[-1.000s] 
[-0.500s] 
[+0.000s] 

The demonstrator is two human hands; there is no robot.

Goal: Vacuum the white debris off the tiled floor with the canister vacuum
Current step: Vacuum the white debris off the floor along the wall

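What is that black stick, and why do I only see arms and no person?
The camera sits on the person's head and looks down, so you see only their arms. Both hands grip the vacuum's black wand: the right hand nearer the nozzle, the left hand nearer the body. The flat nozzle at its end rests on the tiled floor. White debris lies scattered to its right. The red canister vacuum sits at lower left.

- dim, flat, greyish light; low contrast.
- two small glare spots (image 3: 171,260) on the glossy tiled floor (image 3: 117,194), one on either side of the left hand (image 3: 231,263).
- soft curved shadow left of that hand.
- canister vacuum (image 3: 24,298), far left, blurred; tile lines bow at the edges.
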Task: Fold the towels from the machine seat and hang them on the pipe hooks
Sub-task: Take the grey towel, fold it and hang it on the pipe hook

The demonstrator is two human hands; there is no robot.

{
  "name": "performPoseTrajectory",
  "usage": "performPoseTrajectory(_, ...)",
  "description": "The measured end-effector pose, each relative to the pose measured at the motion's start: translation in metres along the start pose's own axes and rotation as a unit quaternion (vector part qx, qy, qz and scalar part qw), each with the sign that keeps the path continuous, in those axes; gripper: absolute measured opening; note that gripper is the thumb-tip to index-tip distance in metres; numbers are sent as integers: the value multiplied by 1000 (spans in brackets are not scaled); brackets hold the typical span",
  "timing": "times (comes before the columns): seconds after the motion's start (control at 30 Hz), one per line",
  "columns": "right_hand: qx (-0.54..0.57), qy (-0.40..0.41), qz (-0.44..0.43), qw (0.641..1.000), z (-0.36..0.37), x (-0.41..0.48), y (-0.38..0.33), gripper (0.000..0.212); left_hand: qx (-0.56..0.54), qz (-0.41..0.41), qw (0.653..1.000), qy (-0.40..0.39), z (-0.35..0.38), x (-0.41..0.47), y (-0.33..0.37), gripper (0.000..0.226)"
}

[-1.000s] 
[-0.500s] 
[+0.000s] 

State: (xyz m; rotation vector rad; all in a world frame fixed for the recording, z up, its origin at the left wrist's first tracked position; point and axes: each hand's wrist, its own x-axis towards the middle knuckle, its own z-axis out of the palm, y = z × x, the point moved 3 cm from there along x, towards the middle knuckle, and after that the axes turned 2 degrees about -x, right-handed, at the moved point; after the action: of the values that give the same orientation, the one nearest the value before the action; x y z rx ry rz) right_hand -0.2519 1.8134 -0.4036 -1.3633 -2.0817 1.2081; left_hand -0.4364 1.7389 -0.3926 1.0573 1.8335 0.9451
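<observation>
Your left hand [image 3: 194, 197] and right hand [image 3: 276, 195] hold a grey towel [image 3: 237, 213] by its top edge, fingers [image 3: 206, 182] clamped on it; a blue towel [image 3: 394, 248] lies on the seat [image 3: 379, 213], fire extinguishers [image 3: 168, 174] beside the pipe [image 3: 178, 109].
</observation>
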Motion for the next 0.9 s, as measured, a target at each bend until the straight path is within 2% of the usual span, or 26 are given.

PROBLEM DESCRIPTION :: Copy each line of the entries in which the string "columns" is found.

OUTPUT OF THE EXERCISE ::
  "timing": "times (comes before the columns): seconds after the motion's start (control at 30 Hz), one per line",
  "columns": "right_hand: qx (-0.54..0.57), qy (-0.40..0.41), qz (-0.44..0.43), qw (0.641..1.000), z (-0.36..0.37), x (-0.41..0.48), y (-0.38..0.33), gripper (0.000..0.212); left_hand: qx (-0.56..0.54), qz (-0.41..0.41), qw (0.653..1.000), qy (-0.40..0.39), z (-0.35..0.38), x (-0.41..0.47), y (-0.33..0.37), gripper (0.000..0.226)"

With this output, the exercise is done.